Autism spectrum disorder presents with impairments in key skills:

1. Impaired social skills in interacting with others

  • Avoids eye contact or makes less eye contact than normal

  • Does not point to indicate needs

  • Shows no shared interest with caregivers and does not imitate others

  • Does not show objects when excited about new or interesting items

  • Prefers solitary play, has a personal world, tends to isolate

 

2. Impaired language development and communication skills, both understanding and usage

  • Does not vocalize in response to caregivers

  • Does not respond when name is called

  • Shows no interest in instructions and does not follow commands

  • Does not use gestures to communicate

  • Delayed speech or absence of speech, speech not age-appropriate, echolalia, or self-created language

3. Behavioral abnormalities, usually not apparent in children under 2 years old

  • Repetitive behaviors such as jumping, spinning, hand flapping, rocking, lining objects up, fascination with spinning objects

  • Restricted interests or rigid routines, such as selective eating or wearing only certain clothes; resists changes or becomes irritable and anxious when routines are disrupted

  • Unusual sensory responses, such as smelling or licking objects, covering ears at loud sounds, or tiptoe walking

 

Causes

The exact cause remains unclear.

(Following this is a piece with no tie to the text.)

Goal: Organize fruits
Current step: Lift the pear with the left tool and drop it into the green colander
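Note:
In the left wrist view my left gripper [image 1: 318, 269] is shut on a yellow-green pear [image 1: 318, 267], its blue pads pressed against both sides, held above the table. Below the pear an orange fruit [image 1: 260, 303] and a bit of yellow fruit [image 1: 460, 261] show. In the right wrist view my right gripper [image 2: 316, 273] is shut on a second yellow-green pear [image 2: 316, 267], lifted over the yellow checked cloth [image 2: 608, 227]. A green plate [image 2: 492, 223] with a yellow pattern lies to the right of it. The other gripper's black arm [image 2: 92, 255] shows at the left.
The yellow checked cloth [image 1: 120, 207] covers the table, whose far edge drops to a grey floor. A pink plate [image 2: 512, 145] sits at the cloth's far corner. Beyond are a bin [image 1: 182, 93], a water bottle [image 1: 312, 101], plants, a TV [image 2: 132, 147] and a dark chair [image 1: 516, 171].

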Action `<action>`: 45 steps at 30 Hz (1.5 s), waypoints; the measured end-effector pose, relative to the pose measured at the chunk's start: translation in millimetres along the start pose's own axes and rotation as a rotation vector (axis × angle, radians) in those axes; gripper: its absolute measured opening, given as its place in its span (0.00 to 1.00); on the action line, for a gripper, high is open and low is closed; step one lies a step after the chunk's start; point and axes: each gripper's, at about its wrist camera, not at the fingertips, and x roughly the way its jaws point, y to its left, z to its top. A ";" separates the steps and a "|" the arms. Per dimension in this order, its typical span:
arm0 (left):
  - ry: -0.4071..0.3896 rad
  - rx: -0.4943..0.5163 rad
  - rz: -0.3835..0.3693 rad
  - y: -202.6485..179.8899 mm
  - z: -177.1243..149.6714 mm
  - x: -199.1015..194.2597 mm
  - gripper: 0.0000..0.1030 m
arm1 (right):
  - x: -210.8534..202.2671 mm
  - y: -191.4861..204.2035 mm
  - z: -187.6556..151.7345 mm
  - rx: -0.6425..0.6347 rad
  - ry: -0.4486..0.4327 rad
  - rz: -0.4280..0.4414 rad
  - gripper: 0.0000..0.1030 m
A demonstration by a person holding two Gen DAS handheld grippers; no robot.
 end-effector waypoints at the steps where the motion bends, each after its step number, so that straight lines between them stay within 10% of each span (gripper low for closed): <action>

It likely results from a combination of genetic and environmental factors.

Prevalence

International studies show the prevalence of autism spectrum disorder is steadily increasing, currently about 1 in 60 children. Boys are affected about 2–3 times more often than girls.

Diagnosis

Diagnosis is made by a developmental pediatrician or child psychiatrist based on clinical symptoms, detailed behavioral observation in a clinical setting, caregiver questionnaires, and follow-up after early intervention.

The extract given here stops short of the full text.